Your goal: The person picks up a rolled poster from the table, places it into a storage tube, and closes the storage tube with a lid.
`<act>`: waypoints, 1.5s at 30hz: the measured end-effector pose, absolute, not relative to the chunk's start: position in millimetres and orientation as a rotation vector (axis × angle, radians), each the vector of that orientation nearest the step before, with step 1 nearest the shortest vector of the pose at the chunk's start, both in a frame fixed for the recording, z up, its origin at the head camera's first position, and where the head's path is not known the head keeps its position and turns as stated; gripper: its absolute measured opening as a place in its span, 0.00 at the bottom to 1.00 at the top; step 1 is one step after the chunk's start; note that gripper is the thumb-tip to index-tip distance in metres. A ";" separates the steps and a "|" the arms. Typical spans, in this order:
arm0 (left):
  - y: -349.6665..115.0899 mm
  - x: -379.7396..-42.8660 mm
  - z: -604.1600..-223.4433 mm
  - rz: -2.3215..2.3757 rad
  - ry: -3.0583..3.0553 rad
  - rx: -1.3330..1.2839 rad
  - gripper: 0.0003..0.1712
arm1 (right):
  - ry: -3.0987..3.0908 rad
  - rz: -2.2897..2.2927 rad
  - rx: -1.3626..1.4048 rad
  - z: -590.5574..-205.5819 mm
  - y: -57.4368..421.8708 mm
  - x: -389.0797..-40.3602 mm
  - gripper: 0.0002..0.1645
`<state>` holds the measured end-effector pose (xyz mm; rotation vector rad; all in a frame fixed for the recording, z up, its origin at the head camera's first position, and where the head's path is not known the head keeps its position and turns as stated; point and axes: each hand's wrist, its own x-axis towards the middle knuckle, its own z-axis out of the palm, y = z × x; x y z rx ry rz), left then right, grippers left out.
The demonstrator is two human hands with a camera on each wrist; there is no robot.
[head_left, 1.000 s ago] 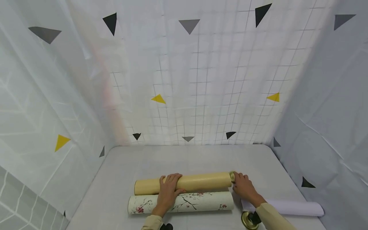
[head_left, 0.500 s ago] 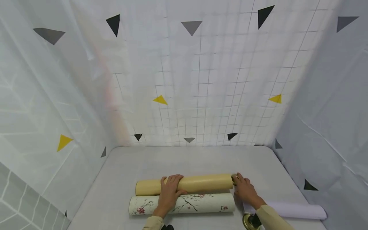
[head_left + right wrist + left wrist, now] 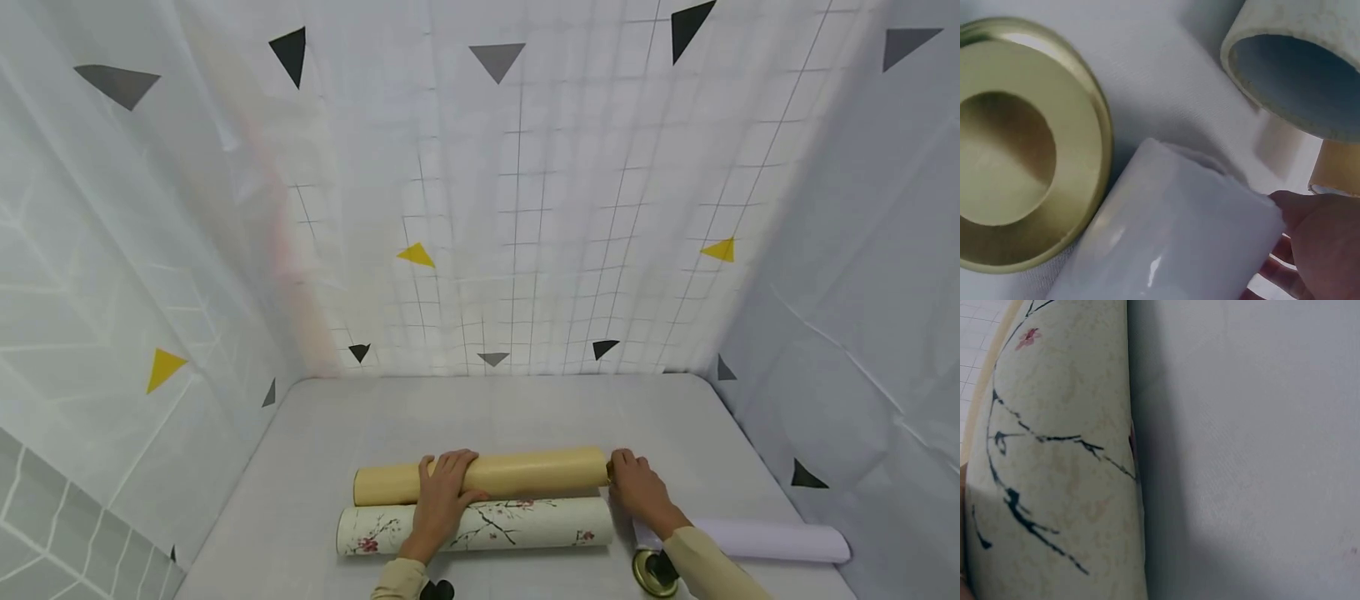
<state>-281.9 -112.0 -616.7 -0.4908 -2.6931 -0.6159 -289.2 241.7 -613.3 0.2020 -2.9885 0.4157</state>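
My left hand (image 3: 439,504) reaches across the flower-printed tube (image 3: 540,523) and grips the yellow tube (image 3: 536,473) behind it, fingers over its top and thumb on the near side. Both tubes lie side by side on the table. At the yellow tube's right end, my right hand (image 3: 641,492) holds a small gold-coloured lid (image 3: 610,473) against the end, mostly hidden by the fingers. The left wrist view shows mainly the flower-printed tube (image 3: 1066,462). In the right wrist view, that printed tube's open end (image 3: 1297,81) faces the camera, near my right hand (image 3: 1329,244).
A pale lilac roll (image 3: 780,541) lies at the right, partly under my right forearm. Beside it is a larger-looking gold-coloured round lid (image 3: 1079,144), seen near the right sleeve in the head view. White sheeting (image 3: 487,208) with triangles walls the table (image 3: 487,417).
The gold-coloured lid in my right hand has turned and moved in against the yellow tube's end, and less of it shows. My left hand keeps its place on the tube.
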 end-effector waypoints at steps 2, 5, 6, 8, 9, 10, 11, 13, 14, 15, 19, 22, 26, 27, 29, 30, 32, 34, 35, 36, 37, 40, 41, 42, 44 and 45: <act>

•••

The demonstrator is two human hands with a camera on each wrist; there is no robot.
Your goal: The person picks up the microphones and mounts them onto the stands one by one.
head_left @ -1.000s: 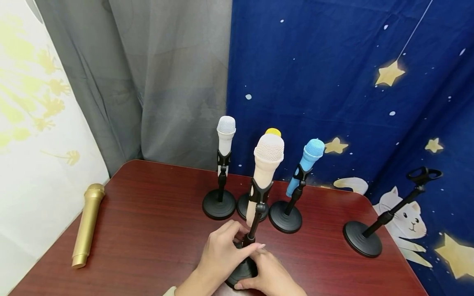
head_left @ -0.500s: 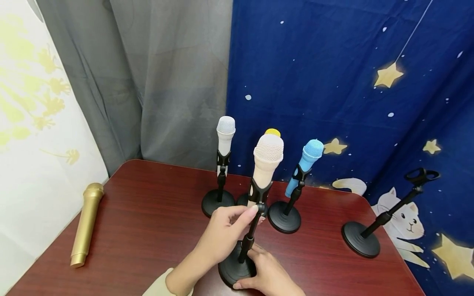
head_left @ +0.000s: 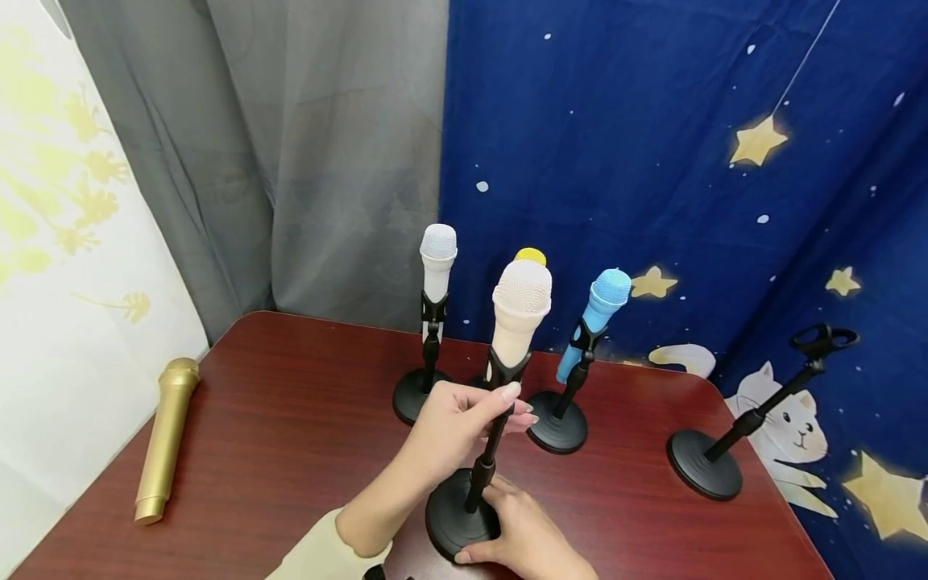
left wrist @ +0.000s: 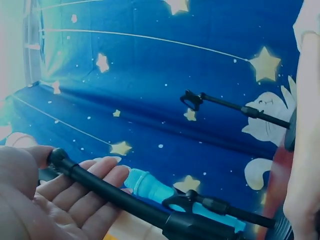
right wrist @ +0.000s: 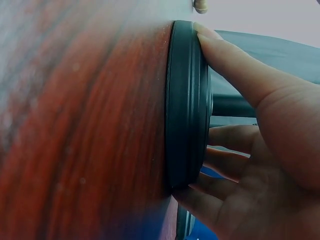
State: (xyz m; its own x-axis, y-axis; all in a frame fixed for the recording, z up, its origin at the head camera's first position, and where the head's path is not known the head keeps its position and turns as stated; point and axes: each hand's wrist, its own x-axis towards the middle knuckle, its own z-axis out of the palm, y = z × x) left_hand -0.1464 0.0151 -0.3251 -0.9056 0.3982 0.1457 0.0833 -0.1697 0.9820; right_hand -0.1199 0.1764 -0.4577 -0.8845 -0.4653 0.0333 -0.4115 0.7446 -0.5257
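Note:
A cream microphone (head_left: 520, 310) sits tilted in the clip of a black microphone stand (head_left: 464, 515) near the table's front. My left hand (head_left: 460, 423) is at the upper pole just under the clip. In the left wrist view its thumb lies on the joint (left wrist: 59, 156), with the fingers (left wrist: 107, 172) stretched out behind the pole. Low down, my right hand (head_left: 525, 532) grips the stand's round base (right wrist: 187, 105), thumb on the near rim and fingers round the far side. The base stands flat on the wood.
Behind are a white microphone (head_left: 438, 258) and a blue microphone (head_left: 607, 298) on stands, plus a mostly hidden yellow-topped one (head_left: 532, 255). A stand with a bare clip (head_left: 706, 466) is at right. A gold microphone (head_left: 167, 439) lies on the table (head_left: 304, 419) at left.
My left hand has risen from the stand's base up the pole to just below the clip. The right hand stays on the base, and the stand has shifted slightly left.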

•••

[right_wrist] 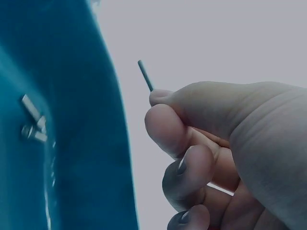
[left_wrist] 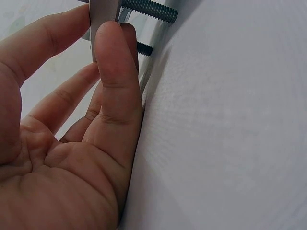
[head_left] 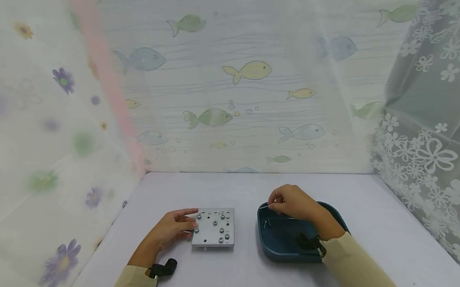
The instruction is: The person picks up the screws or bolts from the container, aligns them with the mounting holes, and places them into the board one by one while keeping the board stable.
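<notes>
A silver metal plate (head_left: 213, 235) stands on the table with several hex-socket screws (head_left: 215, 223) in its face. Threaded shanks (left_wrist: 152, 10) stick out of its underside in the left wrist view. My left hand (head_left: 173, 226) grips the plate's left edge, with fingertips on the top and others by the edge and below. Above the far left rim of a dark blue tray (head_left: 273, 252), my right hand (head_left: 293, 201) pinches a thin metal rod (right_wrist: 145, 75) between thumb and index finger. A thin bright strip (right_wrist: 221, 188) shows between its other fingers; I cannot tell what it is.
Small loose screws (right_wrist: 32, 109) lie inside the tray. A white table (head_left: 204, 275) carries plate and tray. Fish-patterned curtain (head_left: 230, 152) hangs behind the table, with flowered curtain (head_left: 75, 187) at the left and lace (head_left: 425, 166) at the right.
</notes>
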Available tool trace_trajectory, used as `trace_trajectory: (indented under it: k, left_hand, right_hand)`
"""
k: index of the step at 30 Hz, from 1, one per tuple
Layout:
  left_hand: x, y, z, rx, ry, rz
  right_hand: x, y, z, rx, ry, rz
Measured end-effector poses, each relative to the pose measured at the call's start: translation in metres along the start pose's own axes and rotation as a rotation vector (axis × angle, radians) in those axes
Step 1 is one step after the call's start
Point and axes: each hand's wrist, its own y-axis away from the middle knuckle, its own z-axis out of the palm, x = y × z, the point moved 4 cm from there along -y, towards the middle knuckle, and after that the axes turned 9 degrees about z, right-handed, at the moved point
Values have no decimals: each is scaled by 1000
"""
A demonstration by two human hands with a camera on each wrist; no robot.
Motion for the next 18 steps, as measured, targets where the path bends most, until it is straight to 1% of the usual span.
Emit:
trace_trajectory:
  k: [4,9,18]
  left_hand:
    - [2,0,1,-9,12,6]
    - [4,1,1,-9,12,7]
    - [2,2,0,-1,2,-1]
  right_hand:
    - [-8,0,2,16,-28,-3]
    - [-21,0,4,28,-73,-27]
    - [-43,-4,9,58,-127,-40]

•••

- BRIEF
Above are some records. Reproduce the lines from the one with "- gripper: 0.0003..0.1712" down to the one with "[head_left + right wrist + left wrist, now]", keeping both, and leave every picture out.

- TASK RESULT
  - gripper: 0.0003..0.1712
arm1 (right):
  - ry: -3.0987..3.0908 rad
  - rz: -2.2897..2.2927 rad
  - rx: -1.3626..1.4048 rad
  - z: -590.5574..-205.5819 mm
  - y: -57.4368..421.8708 mm
  - x: -389.0797..-40.3602 mm
  - gripper: 0.0002..0.1645
`<state>` holds the measured end-effector pose (xyz mm; rotation vector rad; all in a frame fixed for the recording, z up, its origin at the head camera's first position, and where the head's path is not known the head keeps its position and turns as stated; point and axes: each hand's wrist, its own x-axis towards the middle knuckle, its own z-axis out of the palm, y = z × x; x y z rx ry rz), left then right, grippers left out.
The demonstrator is two human hands with a camera on each wrist; there is no robot.
[head_left, 1.000 s ago] 
[head_left, 0.500 s ago] 
[head_left + right wrist + left wrist, now] 

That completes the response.